The U.S. currency held on to modest gains on Tuesday. The dollar index was higher by 0.27% at 97.686 against a basket of currencies.
Traders were torn between optimism about economic growth rebounding and concerns that a surge in new COVID-19 cases could jeopardize fast V-shaped recovery. U.S. home sales and Chinese factory’s recent data have been positive, though.
Wall Street rallied due to the news of the U.S. housing market quickly recovering in May. Still, U.S. Federal Reserve Chair Jerome Powell warned that the outlook for the world’s biggest economy was extraordinarily uncertain, keeping investors on their toes.
Meanwhile, the Euro dropped by 0.3% at $1.1209. Moh Siong Sim, the FX analyst at the Bank of Singapore, has said that markets are jumpy as tensions remain between economic and virus pickup.
California and Texas saw a record jump in new infections on Monday. In Britain, the authorities imposed a reinforced lockdown in the city of Leicester. The sterling remained under pressure due to concerns about a blowout in British public spending.

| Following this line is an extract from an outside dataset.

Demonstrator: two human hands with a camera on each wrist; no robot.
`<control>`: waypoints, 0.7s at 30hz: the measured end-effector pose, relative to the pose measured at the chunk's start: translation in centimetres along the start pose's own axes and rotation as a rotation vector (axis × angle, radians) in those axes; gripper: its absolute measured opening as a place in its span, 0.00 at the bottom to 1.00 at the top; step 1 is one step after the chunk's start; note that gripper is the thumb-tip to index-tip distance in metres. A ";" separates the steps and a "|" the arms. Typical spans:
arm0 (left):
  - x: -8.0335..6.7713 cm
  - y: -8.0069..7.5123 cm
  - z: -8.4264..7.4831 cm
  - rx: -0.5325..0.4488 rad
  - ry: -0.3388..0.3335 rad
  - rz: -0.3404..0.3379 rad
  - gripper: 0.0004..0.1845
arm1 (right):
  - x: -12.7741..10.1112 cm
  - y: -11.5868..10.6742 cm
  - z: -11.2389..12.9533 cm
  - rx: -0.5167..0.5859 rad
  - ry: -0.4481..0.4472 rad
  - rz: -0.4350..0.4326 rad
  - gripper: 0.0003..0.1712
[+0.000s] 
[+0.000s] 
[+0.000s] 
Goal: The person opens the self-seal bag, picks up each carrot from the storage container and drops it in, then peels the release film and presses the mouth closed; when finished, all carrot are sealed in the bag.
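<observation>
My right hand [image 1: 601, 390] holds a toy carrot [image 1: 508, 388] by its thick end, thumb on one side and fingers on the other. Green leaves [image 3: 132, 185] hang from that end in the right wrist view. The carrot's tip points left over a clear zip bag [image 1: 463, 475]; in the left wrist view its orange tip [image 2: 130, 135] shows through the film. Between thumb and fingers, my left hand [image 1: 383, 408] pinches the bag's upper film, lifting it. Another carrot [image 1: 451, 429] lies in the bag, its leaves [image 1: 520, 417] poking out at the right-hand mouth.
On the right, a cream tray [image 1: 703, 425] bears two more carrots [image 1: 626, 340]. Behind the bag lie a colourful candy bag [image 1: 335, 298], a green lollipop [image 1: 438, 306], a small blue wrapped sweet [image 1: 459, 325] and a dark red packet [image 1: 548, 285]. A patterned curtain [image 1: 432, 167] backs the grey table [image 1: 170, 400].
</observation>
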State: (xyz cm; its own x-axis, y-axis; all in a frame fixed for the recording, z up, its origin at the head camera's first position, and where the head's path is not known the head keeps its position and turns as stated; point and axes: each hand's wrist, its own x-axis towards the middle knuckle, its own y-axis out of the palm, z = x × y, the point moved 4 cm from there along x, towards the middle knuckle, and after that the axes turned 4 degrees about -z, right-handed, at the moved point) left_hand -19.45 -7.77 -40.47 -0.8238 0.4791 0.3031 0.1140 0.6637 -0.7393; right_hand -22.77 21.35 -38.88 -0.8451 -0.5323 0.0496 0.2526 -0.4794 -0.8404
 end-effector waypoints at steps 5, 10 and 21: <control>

On Tuesday, the Pound traded at $1.2283 after tumbling down to a one-month low of $1.2252 on Monday. Investors are worried about how Britain’s government would pay for its planned infrastructure program. This was after Prime Minister Boris Johnson promised to increase spending.
What about the Japanese Yen and the Swiss franc?

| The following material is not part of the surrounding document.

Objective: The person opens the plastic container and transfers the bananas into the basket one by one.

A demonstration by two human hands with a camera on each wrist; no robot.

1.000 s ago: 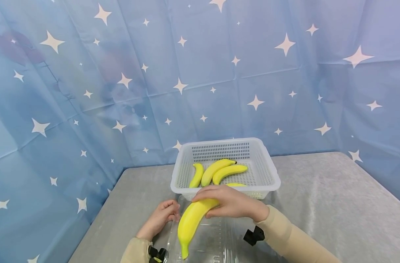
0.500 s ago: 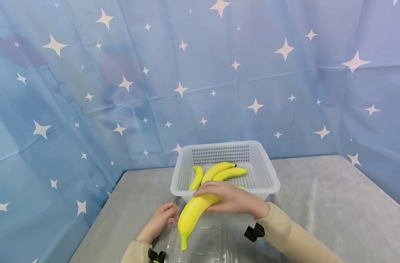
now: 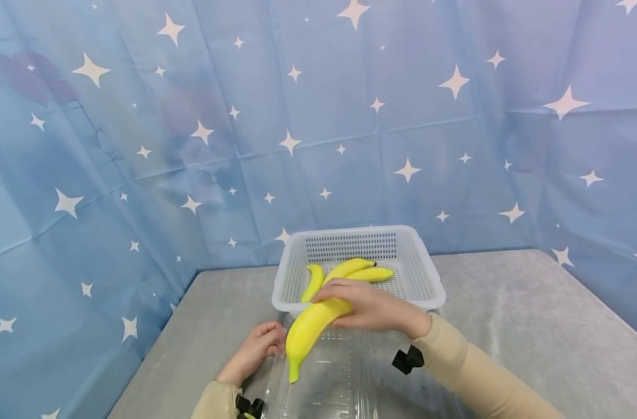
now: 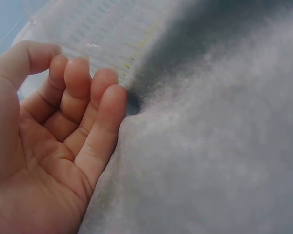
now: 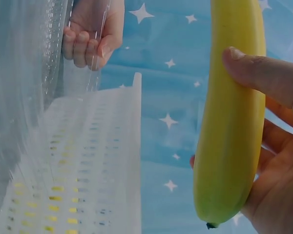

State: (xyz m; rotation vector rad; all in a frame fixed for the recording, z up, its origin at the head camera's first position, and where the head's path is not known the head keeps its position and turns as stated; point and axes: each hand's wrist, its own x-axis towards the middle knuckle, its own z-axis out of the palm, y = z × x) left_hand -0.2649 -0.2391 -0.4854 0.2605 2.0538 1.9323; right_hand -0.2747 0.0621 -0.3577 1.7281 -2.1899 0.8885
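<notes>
My right hand (image 3: 373, 308) grips a large yellow banana (image 3: 308, 334) near its blunt end, thumb and fingers wrapped round it (image 5: 232, 122). The banana hangs tilted, stem down, over a clear plastic container (image 3: 344, 378) and reaches up in front of the near rim of a white mesh basket (image 3: 433, 291). Several smaller bananas (image 3: 373, 273) lie in the basket. My left hand (image 3: 252, 349) rests on the grey table (image 3: 506, 326) with its fingers (image 4: 63, 126) loosely curled against the container's left edge, holding nothing.
Blue star-patterned cloth (image 3: 140, 145) walls in the back and both sides of the table. The basket stands at the middle back, with the container directly in front of it. Bare grey table surface lies to the right and left of both.
My right hand has carried the banana a little up and away from me, closer to the basket's near rim. The left hand has stayed in place.
</notes>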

The Japanese yen declined against the U.S. currency by 0.1% to 107.715 yen per dollar. The safe-haven Swiss franc also fell marginally. The greenback climbed up by 0.1% against the franc to 0.9521.
On the other hand, the Chinese yuan and the Australian dollar rose slightly after it became clear that China’s factory activity expanded at a stronger pace in June. The yuan edged up by 0.1% to 7.072 per dollar in offshore trading. But the Aussie soon reversed course and dropped by 0.2% to $0.6854.
So far, the market hasn’t reacted to the news that China’s parliament passed national security legislation for Hong Kong.
Jeffrey Halley, a market analyst at Oanda, noted that with most of the majors sitting mid-range versus the dollar, the lack of trading winds looks set to continue.